Offenburger Tageblatt - Schwarzwald-Zeitung, 01.08.2023

 

Auf die Pflicht folgt die Kür

Schuldekan Hans-Georg Dietrich entließ den Hausacher Pfarrer Hans-Michael Uhl im Rahmen der „Stillen Zeit“ im Freilichtmuseum Vogtsbauernhof aus dem Kirchen- und Schuldienst. VON CLAUDIA RAMSTEINER

Gutach/Hausach. Das Glöckle der Hippenseppenhof-Kapelle bimmelt, auf dem alten Holztisch vor der Kapelle steht ein großer Feldblumenstrauß und ein schlichtes Kreuz aus zwei Ästen. Davor sitzen an diesem Sonntag wesentlich mehr Museumsgäste als sonst zur „Stillen Zeit“ mit Hans-Michael Uhl. Und das hat seinen Grund: das Motto „Hoch-Zeit“ für diesen letzten Julisonntag ist auch eine „Hoch-Zeit“ für den Museumspfarrer selbst. In dieser Feierstunde nimmt er offiziell Abschied nach 21 Jahren Schuldienst im Kinzigtal und insgesamt 41 Jahren Kirchendienst.

Mit einem lebhaften Sonatine eröffnet das Ensemble „Holz-Art“ die Feierstunde, die auch davon profitiert, dass dieser Tag im Freilichtmuseum der Musik gewidmet war. Auch Liedermacher Wolfgang Gerbig aus Staufen ist geblieben und bereichert die Feierstunde um ein Friedenslied über die Fahrt „im Zug nach Friedensstadt, die noch so weit weg ist“.

Hans-Michael Uhl knüpft daran an. Das Jahr sei auf dem Höhepunkt, man genieße die üppige Ernte, aber auch in anderer Hinsicht herrsche eine „Hoch-Zeit“: Kaum je hätten die Menschen so zerstörerisch gewütet, sei die menschliche Vernunft so weit weg. „Es geht nicht darum, dass wir uns nicht erfreuen dürfen, es geht darum, Genuss und Gerechtigkeit zu verbinden, dann ist Hoch-Zeit“, so Uhl: „Noch nie war so viel Himmelreich und Elend zugleich.“ Es sei höchste Zeit, reif zu werden und die Augen zu öffnen: „Gott gibt im Übermaß, es ist an uns, es zu teilen“.
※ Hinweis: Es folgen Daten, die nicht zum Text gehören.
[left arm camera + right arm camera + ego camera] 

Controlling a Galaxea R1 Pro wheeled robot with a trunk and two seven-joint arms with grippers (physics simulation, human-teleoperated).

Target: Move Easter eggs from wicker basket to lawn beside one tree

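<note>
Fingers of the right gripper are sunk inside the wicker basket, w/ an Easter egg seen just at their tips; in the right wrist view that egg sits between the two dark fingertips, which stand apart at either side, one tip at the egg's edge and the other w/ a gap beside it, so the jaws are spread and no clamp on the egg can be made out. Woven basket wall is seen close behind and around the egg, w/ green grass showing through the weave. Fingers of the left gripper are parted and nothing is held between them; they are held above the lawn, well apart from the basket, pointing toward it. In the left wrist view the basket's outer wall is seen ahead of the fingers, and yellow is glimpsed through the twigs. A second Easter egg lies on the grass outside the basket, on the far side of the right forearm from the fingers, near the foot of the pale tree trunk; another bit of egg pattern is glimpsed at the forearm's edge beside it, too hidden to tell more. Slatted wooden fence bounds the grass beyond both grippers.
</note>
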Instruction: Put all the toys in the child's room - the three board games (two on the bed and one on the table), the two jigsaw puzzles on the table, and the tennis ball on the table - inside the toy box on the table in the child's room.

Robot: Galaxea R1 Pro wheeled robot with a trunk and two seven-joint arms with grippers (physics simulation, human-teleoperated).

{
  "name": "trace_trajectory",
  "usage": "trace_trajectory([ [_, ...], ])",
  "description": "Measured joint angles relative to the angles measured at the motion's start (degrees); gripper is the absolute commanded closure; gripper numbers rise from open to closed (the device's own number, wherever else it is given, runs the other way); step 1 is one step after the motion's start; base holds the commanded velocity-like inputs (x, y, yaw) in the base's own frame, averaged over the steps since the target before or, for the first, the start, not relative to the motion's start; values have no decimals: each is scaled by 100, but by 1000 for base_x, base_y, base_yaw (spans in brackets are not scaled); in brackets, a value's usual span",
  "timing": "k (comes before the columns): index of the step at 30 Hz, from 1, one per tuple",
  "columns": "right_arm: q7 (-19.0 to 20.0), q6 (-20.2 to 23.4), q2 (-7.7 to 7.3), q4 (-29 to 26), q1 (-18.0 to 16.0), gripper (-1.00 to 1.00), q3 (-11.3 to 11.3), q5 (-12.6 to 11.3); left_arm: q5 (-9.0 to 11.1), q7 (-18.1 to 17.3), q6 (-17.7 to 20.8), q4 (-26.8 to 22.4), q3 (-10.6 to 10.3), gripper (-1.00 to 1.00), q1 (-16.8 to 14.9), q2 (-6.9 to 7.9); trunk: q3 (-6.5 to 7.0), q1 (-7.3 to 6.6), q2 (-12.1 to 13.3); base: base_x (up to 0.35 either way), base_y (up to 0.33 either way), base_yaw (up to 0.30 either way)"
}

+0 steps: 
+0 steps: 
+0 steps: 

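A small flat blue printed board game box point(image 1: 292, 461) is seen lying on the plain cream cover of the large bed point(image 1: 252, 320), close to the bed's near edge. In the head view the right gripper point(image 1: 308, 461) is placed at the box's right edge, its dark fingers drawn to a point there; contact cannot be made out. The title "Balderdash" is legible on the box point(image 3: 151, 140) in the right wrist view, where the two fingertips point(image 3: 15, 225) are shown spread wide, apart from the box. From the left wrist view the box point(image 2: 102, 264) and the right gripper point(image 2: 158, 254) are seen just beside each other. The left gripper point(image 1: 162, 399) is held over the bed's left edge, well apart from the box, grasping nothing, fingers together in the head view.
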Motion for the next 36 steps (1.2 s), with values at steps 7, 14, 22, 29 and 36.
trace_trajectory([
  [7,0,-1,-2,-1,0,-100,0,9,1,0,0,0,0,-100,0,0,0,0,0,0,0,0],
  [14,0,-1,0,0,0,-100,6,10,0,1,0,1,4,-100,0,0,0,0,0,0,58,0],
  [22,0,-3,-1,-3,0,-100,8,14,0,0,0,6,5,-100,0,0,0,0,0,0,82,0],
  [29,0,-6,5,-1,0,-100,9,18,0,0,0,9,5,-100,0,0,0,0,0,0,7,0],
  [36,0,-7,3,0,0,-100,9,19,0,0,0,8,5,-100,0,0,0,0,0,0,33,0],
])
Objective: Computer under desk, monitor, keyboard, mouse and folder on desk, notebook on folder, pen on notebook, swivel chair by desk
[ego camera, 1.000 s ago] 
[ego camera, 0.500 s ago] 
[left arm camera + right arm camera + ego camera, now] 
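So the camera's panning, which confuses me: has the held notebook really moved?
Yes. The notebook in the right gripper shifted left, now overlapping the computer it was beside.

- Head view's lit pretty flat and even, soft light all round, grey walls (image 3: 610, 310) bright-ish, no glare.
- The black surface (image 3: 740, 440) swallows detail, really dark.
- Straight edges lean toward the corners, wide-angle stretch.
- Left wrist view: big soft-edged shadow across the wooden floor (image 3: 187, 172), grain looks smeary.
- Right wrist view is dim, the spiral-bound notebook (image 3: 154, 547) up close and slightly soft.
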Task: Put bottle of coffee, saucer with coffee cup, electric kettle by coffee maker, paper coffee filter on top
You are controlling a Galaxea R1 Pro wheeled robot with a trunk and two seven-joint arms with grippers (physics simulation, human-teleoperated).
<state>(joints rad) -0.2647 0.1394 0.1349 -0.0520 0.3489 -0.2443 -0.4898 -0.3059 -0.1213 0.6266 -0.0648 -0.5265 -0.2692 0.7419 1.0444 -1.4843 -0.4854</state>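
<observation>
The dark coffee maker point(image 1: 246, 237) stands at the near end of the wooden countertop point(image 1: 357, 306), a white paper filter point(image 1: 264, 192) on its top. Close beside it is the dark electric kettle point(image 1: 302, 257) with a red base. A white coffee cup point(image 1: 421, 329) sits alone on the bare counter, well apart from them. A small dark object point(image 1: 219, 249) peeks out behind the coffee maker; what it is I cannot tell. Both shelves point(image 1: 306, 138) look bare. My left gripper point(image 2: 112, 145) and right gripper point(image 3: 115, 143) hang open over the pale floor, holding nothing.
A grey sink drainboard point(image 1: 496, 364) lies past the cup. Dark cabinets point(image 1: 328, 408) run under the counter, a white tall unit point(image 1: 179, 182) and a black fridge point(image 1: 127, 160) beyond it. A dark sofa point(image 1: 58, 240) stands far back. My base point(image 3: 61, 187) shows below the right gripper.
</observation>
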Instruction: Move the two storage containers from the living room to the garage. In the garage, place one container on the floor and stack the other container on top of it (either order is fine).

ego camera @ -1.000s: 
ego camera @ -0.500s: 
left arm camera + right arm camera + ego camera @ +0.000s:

Ursula Kumpf trägt den Psalm zum Tag vor und begleitet auch das gemeinsam gesungene Lied auf der Gitarre. Damit schließt sich ein Kreis. Hans-Michael Uhl verrät, dass er Ursula und Herbert Kumpf, auf dessen Stelle als Religionspfarrer er sich vor 21 Jahren beworben hat, bereits seit Beginn seiner kirchlichen Laufbahn als Vikar in Wertheim kennt.

„Die reguläre Spielzeit ist vorbei“, sagt Schuldekan Hans-Georg Dietrich und spielt auf das WM-Spiel am gleichen Tag an. Denn die Kolumbianerinnen hätten bewiesen, dass „man auch in der Nachspielzeit noch ein Tor schießen kann“. Er hat Hans-Michael Uhl eine Schiefertafel mitgebracht und zeichnet darauf eine Linie: „Wer eine Linie zieht, erschafft eine Welt, ein Oben und Unten“ bescheinigte er Uhl, dass er in seiner Zeit im Kirchen- und im Schuldienst viele Linien gezogen und neue Welten geschaffen habe. Zum Schluss schreibt er ein „Dankeschön“ auf die Tafel für seine Arbeit, sein Engagement und seine Kreativität und wünscht, er möge noch ein Nachspiel drauflegen.

„Die Pflicht ist vorbei, jetzt kommt die Kür“, hat Hans-Michael Uhl bereits zu Beginn der Feier kund gegeben, dass er gern eine Zugabe gibt, solange das Publikum das wünscht. So wird er Museumspfarrer bleiben, noch einige Stunden Religionsunterricht geben, und auch die Kirchengemeinderäte der Gemeinden Hausach und Gutach verabschiedeten sich, in der Hoffnung er möge sie noch mit vielen besonderen Gottesdiensten beglücken. Ganz offensichtlich wünscht das Publikum eine Zugabe.